* [Directions for this task]:
Each record below needs to be retyped exactly.

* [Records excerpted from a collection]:

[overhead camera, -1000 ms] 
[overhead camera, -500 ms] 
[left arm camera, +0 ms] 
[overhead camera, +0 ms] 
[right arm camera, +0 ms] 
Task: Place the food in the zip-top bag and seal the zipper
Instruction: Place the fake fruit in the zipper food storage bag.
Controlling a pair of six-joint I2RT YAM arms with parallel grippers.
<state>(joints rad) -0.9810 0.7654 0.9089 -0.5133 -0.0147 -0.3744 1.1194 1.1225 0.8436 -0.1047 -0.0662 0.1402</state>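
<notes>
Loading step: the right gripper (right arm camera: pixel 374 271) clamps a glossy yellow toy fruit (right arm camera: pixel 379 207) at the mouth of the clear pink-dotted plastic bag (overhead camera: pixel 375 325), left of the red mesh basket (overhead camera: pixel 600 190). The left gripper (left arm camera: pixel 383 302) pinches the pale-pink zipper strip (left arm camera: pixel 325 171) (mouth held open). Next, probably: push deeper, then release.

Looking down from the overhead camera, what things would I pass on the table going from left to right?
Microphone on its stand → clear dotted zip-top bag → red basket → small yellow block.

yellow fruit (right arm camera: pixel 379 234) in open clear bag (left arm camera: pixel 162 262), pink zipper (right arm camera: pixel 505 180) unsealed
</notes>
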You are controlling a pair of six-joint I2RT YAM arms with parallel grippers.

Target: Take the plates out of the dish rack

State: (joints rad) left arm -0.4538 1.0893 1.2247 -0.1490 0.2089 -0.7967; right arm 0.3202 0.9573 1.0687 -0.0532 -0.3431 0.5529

* [Solution to this task]:
[overhead camera, -1000 ms] 
[overhead camera, -500 ms] 
[left arm camera, +0 ms] 
[overhead camera, +0 ms] 
[right arm camera, +0 ms] 
Task: Place the food in the zip-top bag and seal the zipper
Instruction: Place the fake fruit in the zipper food storage bag.
Controlling a pair of six-joint I2RT YAM arms with parallel grippers.
<state>(joints rad) -0.9810 0.7654 0.9089 -0.5133 -0.0147 -0.3744 1.1194 1.1225 0.8436 -0.1047 -0.0662 0.1402</state>
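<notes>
Loading step: the right gripper (right arm camera: pixel 374 271) clamps a glossy yellow toy fruit (right arm camera: pixel 379 207) at the mouth of the clear pink-dotted plastic bag (overhead camera: pixel 375 325), left of the red mesh basket (overhead camera: pixel 600 190). The left gripper (left arm camera: pixel 383 302) pinches the pale-pink zipper strip (left arm camera: pixel 325 171) (mouth held open). Next, probably: push deeper, then release.

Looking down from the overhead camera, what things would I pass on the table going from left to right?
Microphone on its stand → clear dotted zip-top bag → red basket → small yellow block.

yellow fruit (right arm camera: pixel 379 234) in open clear bag (left arm camera: pixel 162 262), pink zipper (right arm camera: pixel 505 180) unsealed
</notes>
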You are controlling a pair of six-joint I2RT YAM arms with parallel grippers.

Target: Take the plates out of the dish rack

State: (joints rad) left arm -0.4538 1.0893 1.2247 -0.1490 0.2089 -0.7967; right arm 0.3202 0.9573 1.0687 -0.0532 -0.3431 0.5529

With this, the exercise is complete.